Your objective: Find every line with the string "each" in the material below and copy it.

BEGIN Information supplied

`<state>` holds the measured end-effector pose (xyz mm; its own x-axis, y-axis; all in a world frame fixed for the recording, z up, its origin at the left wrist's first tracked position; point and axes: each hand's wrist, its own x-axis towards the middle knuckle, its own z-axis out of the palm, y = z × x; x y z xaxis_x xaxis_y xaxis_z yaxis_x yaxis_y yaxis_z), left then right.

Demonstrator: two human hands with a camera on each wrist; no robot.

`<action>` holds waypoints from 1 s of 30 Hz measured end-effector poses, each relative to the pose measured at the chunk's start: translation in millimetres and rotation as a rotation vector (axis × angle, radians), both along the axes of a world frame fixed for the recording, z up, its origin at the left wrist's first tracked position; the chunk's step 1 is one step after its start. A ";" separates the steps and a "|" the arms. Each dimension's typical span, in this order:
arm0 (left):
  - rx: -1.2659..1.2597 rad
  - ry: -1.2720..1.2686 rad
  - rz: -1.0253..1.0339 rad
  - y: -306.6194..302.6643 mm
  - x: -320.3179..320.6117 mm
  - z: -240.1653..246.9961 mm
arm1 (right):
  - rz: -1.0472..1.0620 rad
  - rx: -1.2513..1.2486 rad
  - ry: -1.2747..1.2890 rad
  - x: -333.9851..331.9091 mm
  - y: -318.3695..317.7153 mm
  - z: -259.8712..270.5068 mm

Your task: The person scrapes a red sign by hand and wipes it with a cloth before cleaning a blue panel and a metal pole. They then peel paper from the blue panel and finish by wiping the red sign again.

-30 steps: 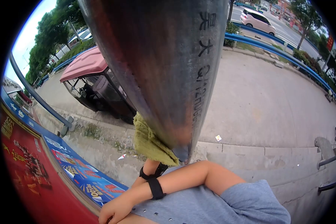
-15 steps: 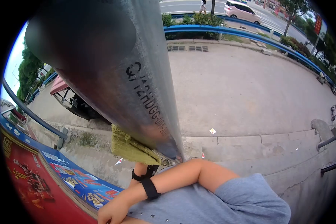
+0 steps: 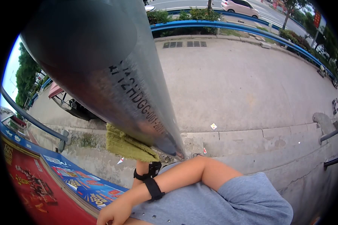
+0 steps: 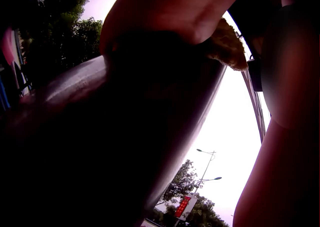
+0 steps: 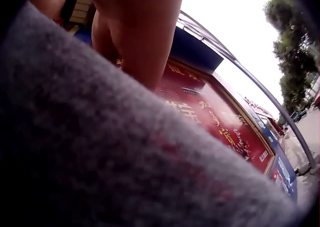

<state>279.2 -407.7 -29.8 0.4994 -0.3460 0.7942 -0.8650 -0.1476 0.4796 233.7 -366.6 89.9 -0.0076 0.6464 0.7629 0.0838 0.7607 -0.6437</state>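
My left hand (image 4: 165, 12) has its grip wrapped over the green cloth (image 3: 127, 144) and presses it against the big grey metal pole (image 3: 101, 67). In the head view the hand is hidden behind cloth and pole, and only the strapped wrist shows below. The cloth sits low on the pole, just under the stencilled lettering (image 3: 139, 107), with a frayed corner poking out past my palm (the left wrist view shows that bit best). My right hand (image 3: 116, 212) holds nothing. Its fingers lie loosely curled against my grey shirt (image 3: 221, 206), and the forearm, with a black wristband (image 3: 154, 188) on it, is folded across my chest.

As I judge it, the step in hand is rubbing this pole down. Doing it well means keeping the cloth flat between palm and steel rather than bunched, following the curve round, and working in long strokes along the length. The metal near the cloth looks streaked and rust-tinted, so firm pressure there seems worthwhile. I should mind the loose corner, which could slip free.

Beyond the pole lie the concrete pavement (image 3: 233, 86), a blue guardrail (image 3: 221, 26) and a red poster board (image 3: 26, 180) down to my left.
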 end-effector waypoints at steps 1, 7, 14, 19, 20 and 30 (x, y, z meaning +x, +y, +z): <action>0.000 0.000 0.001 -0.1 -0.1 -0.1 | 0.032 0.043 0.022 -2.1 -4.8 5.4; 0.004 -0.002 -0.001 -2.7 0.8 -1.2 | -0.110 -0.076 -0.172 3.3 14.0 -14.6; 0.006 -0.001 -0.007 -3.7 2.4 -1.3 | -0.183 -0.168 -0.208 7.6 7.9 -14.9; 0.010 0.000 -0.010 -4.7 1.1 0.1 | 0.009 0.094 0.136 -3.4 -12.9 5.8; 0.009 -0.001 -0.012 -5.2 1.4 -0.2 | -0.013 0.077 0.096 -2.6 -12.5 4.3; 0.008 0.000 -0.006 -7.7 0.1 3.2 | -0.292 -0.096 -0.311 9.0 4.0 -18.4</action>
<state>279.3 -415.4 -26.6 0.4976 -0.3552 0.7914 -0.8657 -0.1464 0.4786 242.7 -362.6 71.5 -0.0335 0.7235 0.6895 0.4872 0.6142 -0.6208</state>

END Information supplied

Output for this task:
`<state>` holds the measured end-effector pose (xyz mm; its own x-axis, y-axis; all in a world frame fixed for the recording, z up, its origin at the left wrist's first tracked position; point and axes: each hand's wrist, its own x-axis towards the middle knuckle, its own z-axis out of the palm, y = z × x; x y z xaxis_x xaxis_y xaxis_z yaxis_x yaxis_y yaxis_z), left then right.
Demonstrator: two human hands with a camera on each wrist; no robot.
`<action>` holds waypoints from 1 s of 30 Hz measured end-effector poses, each relative to the pose measured at the chunk's start: translation in millimetres and rotation as a rotation vector (axis × angle, radians), both along the axes of a world frame fixed for the recording, z up, its origin at the left wrist's first tracked position; the chunk's step 1 is one step after its start. A ";" separates the steps and a "|" the arms. Each dimension's typical span, in this order:

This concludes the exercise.